▶ **WHAT IS REQUIRED**
Find where "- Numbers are" occurs in the data below, and retype that line and every later line exactly.

▶ **EXERCISE DATA**
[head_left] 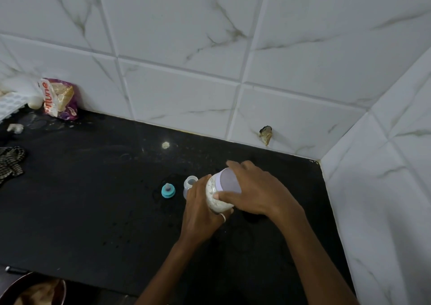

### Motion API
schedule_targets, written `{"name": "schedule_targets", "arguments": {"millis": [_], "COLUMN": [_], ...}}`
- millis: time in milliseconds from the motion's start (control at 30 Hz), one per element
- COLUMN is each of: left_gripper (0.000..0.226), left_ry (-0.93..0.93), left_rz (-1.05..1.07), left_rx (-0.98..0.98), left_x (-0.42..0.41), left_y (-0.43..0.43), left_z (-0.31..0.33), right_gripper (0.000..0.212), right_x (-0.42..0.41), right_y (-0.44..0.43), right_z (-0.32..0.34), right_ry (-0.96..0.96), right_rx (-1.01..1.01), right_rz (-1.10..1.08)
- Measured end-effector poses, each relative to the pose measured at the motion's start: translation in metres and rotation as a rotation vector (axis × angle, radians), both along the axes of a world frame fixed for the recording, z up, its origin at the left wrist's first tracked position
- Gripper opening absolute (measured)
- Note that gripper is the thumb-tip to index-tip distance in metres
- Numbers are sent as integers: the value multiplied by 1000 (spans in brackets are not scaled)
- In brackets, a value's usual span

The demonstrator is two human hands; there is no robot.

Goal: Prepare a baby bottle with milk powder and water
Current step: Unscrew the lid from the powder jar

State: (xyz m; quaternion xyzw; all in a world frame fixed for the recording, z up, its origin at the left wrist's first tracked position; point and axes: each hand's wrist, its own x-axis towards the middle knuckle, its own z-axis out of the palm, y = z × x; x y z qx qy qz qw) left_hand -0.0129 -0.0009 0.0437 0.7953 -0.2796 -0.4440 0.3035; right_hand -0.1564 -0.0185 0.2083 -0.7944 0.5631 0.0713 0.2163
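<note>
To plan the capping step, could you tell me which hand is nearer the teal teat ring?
Left. The left hand, gripping the jar, is just right of the teal teat ring, past the open bottle; the right hand grips the lilac lid, farther right.

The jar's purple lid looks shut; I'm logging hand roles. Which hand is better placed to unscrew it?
Right hand: its fingers curl over the purple lid, while the left hand grips the jar body.
</note>
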Motion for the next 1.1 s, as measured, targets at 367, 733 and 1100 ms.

▶ **ANSWER BELOW**
- Numbers are sent as integers: the value multiplied by 1000 (spans in brackets are not scaled)
- In brackets, a value's usual span

The demonstrator is two human hands; there is no robot.

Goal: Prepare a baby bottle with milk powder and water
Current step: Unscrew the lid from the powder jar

State: (xyz m; quaternion xyzw; all in a world frame fixed for the recording, z up, its origin at the left wrist's first tracked position; point and axes: each hand's wrist, its own x-axis towards the middle knuckle, its own z-axis out of the palm, y = z × x; x y z qx qy qz qw) left_hand -0.0129 -0.0009 0.0437 0.7953 -0.2796 -0.4440 0.3035; right_hand -0.1564 -0.0185 0.2083 -0.7944 0.5631 0.0713 0.2163
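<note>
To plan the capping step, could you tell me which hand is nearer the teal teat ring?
Left. The left hand, gripping the jar, is just right of the teal teat ring, past the open bottle; the right hand grips the lilac lid, farther right.

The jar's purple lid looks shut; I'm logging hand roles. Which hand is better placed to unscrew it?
Right hand: its fingers curl over the purple lid, while the left hand grips the jar body.
</note>
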Motion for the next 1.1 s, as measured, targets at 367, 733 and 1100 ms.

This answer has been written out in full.